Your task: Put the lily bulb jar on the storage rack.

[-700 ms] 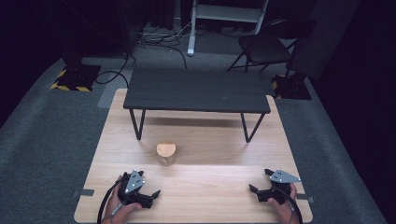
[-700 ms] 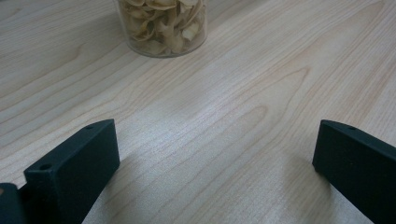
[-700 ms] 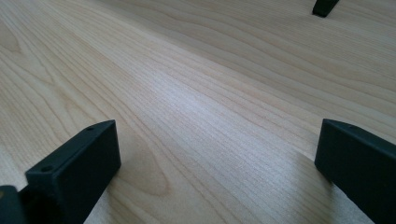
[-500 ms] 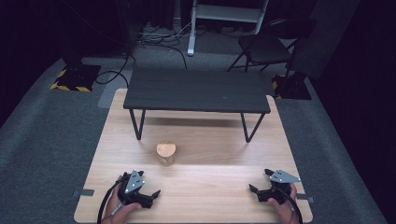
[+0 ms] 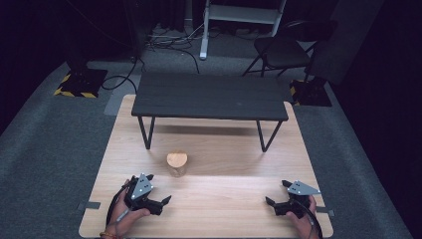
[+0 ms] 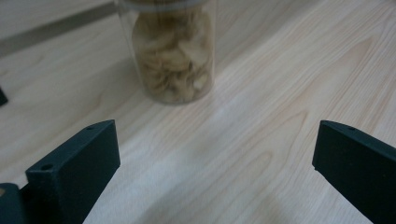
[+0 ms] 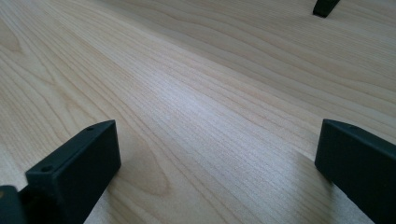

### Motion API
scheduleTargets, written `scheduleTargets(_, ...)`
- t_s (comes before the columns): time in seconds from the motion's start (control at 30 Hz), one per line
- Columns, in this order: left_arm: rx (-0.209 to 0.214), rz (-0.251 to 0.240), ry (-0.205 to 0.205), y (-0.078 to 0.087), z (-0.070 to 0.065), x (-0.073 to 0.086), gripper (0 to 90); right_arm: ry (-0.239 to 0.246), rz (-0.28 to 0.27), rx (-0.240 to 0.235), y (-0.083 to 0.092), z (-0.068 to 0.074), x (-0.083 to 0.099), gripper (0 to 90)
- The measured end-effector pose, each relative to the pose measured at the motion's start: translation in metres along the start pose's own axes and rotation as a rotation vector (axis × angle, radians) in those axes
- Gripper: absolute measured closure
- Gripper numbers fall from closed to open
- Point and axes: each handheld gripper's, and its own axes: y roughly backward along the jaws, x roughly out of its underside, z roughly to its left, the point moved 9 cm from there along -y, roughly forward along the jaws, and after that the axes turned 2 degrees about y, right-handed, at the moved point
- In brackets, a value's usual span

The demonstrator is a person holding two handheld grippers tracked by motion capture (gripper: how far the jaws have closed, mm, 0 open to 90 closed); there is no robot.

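Observation:
A clear jar (image 5: 176, 164) with a wooden lid, packed with pale dried slices, stands upright on the light wooden tabletop (image 5: 229, 149). My left gripper (image 5: 164, 202) rests low at the near left, held by a hand, its jaws wide open with nothing between them. In the left gripper view the jar (image 6: 173, 51) stands ahead, beyond the open gripper (image 6: 215, 154). My right gripper (image 5: 271, 203) sits at the near right, also held by a hand. The right gripper view has its jaws wide apart over bare wood, the gripper (image 7: 217, 154) open.
A small black bench-like shelf (image 5: 211, 96) on thin metal legs stands across the far half of the tabletop. One of its feet (image 7: 324, 7) appears in the right gripper view. Grey carpet, cables and a chair (image 5: 281, 50) lie beyond the table.

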Motion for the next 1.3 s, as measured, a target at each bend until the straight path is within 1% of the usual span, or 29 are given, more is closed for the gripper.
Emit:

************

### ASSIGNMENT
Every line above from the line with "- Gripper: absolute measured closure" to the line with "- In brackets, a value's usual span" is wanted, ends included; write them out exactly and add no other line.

### RESULT
- Gripper: absolute measured closure
- Gripper numbers fall from closed to open
- Point and axes: each handheld gripper's, and its own axes: y roughly backward along the jaws, x roughly out of its underside, z roughly to its left, the point moved 9 cm from there along -y, roughly forward along the jaws, and after that the axes turned 2 degrees about y, right-handed, at the moved point
- In brackets, a value's usual span

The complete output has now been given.